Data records
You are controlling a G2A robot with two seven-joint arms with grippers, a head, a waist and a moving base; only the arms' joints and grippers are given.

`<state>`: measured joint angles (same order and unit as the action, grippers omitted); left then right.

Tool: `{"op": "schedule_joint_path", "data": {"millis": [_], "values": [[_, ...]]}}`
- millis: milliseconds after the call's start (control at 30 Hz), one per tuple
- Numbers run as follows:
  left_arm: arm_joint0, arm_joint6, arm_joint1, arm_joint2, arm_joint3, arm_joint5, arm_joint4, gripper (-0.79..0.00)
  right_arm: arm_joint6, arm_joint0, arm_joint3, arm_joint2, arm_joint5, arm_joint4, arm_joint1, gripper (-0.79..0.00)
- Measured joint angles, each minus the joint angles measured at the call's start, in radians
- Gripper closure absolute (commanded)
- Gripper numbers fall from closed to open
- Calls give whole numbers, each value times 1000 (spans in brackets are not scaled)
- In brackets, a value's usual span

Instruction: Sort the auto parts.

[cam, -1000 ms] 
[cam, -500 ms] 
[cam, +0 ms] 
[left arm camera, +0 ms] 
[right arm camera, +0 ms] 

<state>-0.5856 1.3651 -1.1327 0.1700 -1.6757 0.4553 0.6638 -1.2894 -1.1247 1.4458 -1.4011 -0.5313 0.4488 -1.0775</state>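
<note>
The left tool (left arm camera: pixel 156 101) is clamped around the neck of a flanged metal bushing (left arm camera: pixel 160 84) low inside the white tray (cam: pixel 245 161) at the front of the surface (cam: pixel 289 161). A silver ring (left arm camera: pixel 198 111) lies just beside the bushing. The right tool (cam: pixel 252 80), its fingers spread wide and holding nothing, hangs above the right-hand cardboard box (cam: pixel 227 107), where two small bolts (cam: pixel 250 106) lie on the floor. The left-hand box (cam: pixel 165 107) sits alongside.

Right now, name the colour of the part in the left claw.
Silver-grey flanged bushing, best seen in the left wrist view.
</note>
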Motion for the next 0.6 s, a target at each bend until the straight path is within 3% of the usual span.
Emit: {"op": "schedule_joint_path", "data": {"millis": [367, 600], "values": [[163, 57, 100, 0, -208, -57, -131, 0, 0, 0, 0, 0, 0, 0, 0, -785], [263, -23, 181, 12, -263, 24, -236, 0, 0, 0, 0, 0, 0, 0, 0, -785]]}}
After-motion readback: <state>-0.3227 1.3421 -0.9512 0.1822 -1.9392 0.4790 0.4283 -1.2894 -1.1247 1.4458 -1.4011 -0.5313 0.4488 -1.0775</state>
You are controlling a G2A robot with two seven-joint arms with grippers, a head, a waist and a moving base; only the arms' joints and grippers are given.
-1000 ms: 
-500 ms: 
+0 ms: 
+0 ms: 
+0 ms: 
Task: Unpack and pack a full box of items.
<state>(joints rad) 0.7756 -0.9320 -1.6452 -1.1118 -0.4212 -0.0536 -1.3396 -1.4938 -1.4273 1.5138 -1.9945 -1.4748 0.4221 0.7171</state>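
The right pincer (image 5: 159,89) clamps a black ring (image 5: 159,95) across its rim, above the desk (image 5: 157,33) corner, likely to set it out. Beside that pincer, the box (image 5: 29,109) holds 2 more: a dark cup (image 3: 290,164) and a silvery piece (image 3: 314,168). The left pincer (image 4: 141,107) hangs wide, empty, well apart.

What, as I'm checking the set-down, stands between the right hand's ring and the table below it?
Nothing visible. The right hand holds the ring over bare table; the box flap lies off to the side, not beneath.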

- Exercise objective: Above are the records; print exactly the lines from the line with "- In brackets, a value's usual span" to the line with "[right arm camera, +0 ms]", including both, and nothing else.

- Result for this task:
- In brackets, a value's usual span

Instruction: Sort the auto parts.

[cam, -1000 ms] 
[cam, -500 ms] 
[cam, +0 ms] 
[left arm camera, +0 ms] 
[right arm camera, +0 ms] 

That concludes the output for this exercise.